Problem description — Each line of the data needs to be transcribed exactly.

*** Opening of Information supplied ***

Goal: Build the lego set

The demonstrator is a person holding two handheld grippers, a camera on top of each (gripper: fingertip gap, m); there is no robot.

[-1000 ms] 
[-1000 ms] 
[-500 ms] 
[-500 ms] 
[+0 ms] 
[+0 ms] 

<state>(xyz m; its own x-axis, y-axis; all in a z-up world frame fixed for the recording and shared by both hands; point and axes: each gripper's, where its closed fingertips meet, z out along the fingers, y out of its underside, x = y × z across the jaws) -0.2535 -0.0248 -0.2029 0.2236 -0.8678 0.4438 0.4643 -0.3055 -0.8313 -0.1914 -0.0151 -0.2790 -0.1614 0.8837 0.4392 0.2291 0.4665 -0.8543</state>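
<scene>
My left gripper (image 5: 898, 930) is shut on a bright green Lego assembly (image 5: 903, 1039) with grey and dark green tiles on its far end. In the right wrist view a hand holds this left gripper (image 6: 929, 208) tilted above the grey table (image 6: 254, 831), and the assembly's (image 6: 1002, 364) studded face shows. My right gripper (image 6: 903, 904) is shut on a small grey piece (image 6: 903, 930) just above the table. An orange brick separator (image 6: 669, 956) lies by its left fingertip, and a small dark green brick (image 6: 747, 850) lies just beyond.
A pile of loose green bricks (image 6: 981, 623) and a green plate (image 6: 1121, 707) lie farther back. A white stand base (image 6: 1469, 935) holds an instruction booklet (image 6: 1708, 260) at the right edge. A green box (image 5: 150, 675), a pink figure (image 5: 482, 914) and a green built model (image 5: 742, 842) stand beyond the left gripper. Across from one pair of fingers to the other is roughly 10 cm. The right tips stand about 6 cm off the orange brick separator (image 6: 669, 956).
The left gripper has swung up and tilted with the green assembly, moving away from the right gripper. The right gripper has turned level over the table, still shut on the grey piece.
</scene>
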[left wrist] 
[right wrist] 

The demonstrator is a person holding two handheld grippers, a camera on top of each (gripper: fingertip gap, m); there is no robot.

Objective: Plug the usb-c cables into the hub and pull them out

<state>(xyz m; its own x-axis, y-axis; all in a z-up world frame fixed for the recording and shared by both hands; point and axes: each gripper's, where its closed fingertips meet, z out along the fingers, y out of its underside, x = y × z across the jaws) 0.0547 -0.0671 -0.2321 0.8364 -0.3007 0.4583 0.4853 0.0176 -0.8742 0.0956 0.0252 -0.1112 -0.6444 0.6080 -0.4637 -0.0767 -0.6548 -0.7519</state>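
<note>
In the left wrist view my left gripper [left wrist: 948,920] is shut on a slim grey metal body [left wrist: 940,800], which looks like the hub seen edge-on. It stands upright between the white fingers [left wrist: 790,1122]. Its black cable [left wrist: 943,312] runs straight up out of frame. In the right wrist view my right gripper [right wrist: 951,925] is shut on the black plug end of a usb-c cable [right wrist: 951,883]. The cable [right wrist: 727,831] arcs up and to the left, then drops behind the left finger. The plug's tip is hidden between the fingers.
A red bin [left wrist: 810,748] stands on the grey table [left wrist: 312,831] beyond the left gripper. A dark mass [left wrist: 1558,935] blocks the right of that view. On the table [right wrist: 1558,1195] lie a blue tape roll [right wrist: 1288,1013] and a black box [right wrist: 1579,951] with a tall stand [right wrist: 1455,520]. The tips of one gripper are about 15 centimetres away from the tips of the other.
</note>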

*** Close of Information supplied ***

Exercise result —
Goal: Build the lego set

The demonstrator is a person holding two handheld grippers, a camera on top of each (gripper: fingertip gap, m); there is no robot.

[-1000 ms] 
[-1000 ms] 
[-500 ms] 
[-500 ms] 
[+0 ms] 
[+0 ms] 

<state>(xyz m; its own x-axis, y-axis; all in a z-up world frame fixed for the recording and shared by both hands; point and axes: each gripper's, where its closed fingertips meet, z out along the fingers, y out of its underside, x = y × z across the jaws) -0.2535 -0.0248 -0.2029 0.2236 -0.8678 0.4438 0.4643 -0.3055 -0.8313 -0.1914 -0.0151 -0.2790 -0.1614 0.8837 0.4392 0.2291 0.4665 -0.8543</state>
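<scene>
My left gripper (image 5: 898, 930) is shut on a bright green Lego assembly (image 5: 903, 1039) with grey and dark green tiles on its far end. In the right wrist view a hand holds this left gripper (image 6: 929, 208) tilted above the grey table (image 6: 254, 831), and the assembly's (image 6: 1002, 364) studded face shows. My right gripper (image 6: 903, 904) is shut on a small grey piece (image 6: 903, 930) just above the table. An orange brick separator (image 6: 669, 956) lies by its left fingertip, and a small dark green brick (image 6: 747, 850) lies just beyond.
A pile of loose green bricks (image 6: 981, 623) and a green plate (image 6: 1121, 707) lie farther back. A white stand base (image 6: 1469, 935) holds an instruction booklet (image 6: 1708, 260) at the right edge. A green box (image 5: 150, 675), a pink figure (image 5: 482, 914) and a green built model (image 5: 742, 842) stand beyond the left gripper. Across from one pair of fingers to the other is roughly 10 cm. The right tips stand about 6 cm off the orange brick separator (image 6: 669, 956).
The left gripper has swung up and tilted with the green assembly, moving away from the right gripper. The right gripper has turned level over the table, still shut on the grey piece.
</scene>
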[left wrist] 
[right wrist] 

The demonstrator is a person holding two handheld grippers, a camera on top of each (gripper: fingertip gap, m); there is no robot.

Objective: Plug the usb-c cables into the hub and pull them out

<state>(xyz m; its own x-axis, y-axis; all in a z-up world frame fixed for the recording and shared by both hands; point and axes: each gripper's, where its closed fingertips meet, z out along the fingers, y out of its underside, x = y × z across the jaws) 0.0547 -0.0671 -0.2321 0.8364 -0.3007 0.4583 0.4853 0.0176 -0.8742 0.0956 0.0252 -0.1112 -0.6444 0.6080 -0.4637 -0.0767 -0.6548 -0.7519</state>
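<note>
In the left wrist view my left gripper [left wrist: 948,920] is shut on a slim grey metal body [left wrist: 940,800], which looks like the hub seen edge-on. It stands upright between the white fingers [left wrist: 790,1122]. Its black cable [left wrist: 943,312] runs straight up out of frame. In the right wrist view my right gripper [right wrist: 951,925] is shut on the black plug end of a usb-c cable [right wrist: 951,883]. The cable [right wrist: 727,831] arcs up and to the left, then drops behind the left finger. The plug's tip is hidden between the fingers.
A red bin [left wrist: 810,748] stands on the grey table [left wrist: 312,831] beyond the left gripper. A dark mass [left wrist: 1558,935] blocks the right of that view. On the table [right wrist: 1558,1195] lie a blue tape roll [right wrist: 1288,1013] and a black box [right wrist: 1579,951] with a tall stand [right wrist: 1455,520]. The tips of one gripper are about 15 centimetres away from the tips of the other.
</note>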

The answer has been written out completely.